Elections in Belarus as never before: Is there a chance for change?

Politically speaking, Belarus is exceptional in many ways but oftentimes, unfortunately, not in a positive sense. It is the only country in Europe that still has the death penalty as the highest form of punishment. Until the tightening of the authoritarian regime in Russia – or indeed even in Hungary – it was infamously referred to as the ‘last dictatorship in Europe’. And very recently, when the coronavirus pandemic hit the world, Belarus refrained from taking any measures to prevent or slow down the spread of the virus on its territory. The latter factor became the last straw for many Belarusians who have now decided to publicly express their discontent with the way the country has been run for over a quarter of a century now. With the presidential elections scheduled for early August this year, does Belarus have a chance for change?

The short answer would probably be no. It is unlikely that current President Lukashenka, who has ruled the country for 26 years already and subjugated the entire state system to his personal power, would all of a sudden allow for free and fair elections and voluntarily leave office if another candidate receives more votes. The state apparatus has already started repressive measures in order to limit the room for action by prospective candidates who are rapidly gaining popularity. Activist and popular blogger Siarhei Cichanouski has been imprisoned, while his wife (who declared she would run for election) has received threats to her and her children if she proceeds with campaigning. Another ‘candidate for candidate’ – since the registration of presidential candidates has not officially been completed yet – Viktar Babaryka as well as his son Eduard were detained on June 18th. They are now held in the KGB. Having considered the possibility of his imprisonment, Viktar Babaryka had recorded a video address that was released after his arrest. In his statement, he suggests initiating a referendum in order to change the constitution back to its original version of 1994 (the constitution was changed by the incumbent president throughout the 1990s and early 2000s to extend his powers; it also effectively ended the true separation of powers in the country).

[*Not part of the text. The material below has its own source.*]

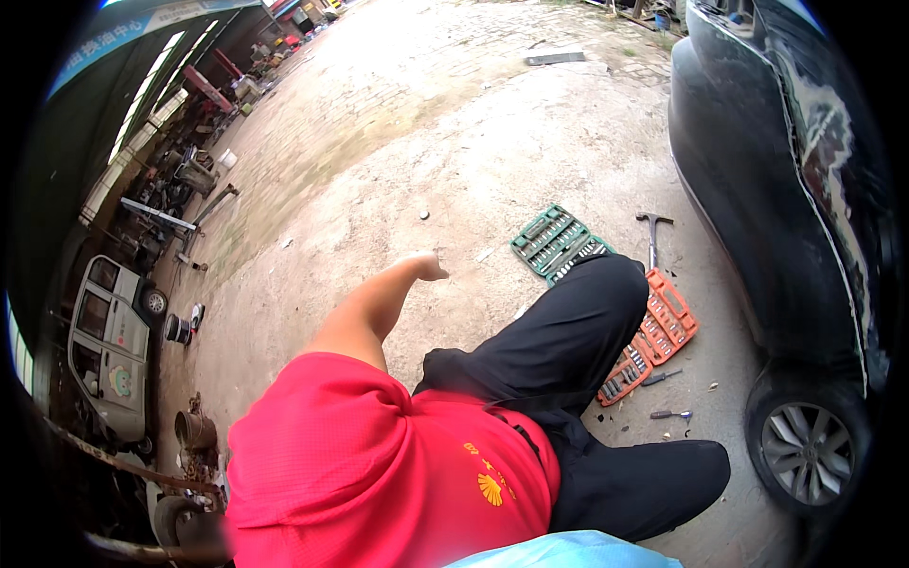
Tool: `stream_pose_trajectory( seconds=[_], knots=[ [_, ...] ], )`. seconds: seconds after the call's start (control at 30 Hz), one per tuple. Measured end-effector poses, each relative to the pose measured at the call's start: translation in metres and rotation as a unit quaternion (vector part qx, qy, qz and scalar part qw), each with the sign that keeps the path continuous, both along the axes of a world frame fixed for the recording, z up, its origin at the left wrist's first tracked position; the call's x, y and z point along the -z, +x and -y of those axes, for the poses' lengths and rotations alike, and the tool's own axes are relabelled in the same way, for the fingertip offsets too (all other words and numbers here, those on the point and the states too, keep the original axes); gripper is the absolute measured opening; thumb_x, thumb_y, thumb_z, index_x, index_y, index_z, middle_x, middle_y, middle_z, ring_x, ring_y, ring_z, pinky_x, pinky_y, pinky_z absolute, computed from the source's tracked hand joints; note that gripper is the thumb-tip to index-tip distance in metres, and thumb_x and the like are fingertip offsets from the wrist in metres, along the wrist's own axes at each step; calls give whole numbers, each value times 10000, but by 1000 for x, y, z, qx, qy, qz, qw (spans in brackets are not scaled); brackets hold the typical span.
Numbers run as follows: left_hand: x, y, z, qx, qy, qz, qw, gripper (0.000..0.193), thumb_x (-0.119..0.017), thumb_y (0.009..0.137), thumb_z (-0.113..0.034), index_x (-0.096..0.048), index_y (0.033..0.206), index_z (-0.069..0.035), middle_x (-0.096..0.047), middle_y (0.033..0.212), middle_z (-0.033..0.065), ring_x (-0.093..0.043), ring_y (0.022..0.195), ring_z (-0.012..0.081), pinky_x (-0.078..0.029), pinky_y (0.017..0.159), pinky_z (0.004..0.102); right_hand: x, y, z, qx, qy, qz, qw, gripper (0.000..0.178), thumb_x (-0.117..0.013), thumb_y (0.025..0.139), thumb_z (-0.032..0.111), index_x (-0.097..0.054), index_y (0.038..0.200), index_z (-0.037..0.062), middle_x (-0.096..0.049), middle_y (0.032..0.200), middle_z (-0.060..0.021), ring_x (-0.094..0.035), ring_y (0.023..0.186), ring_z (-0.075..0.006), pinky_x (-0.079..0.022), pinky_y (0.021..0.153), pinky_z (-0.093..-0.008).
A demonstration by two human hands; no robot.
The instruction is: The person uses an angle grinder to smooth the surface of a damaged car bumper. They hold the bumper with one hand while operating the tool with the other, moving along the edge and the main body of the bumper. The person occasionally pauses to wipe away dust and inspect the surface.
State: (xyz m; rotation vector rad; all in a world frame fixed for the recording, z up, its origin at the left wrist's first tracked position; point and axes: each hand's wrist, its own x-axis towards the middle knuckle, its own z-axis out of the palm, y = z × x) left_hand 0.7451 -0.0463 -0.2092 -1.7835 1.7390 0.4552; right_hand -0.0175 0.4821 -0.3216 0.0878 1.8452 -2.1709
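Observation:
My left arm reaches out from a red sleeve over the pale ground. At its end my left hand [431, 267] hangs beside my bent knee, and no object shows in it. Its fingers are too small and foreshortened to read. My right hand is out of the picture. Past my raised knee lies an open green socket set case [557, 241], partly covered by my dark trouser leg [549, 312]. An open orange socket set case [668, 317] rests on my leg's other side. Next to it is a hammer [652, 237], lying on the ground.
A dark car [757, 180] with scraped, patchy paint stands at the right, its wheel [808, 452] near my lower leg. A screwdriver-like tool [672, 415] lies between. At the left are a small parked van [112, 350], a rusty bucket [195, 428] and workshop clutter.

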Motion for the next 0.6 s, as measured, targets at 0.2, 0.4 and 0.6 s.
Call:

Political repression and suppression of civic protest have been commonplace in Belarus. They happened during the 2006 and 2010 presidential campaigns and then again in 2017, when thousands of Belarusians, including citizens of an apolitical nature, took to the streets across the country to protest against the so-called ‘parasite tax’ – a fine imposed on unemployed citizens in order, as the authorities argued, to ‘encourage’ them to seek employment. In reality, it was just another tool to extract extra cash from the population to support the unreformed and crumbling Belarusian economy, which has largely lived off loans and subsidies from foreign actors since the collapse of the Soviet Union. The protests were violently suppressed by the police and security forces, and hundreds demonstrators were detained. The previous presidential elections in 2015 were relatively calm. This is due to the fact that authorities were in the process of normalization of relations with the West. Therefore, they allowed for more space for civic action and released all political prisoners. This maneuver proved useful, and in 2016 the EU and USA lifted the majority of sanctions previously imposed against Belarus.

What changed in 2020?

The weakening economy, lack of proper social welfare - despite the claims of the authorities - and the increasingly different images of the Belarus on state television and the one outside the window have been generating disappointment and frustration over the years. These growing pressures were triggered by the global Covid-19 pandemic. The authorities have completely ignored the seriousness of the coronavirus and have refused to order any measures to contain its spread. The president called it ‘psychosis’ and as a remedy suggested ‘vodka, sauna and tractor’. It is true that the weak Belarusian economy could not handle even a partial lockdown. At the same time, the government ignored even the most basic and cheap measures and never reported the true death toll from the virus. Belarusians have felt that they have been stripped off their human dignity and that their lives are not seen as worth saving. This has indeed become the last straw.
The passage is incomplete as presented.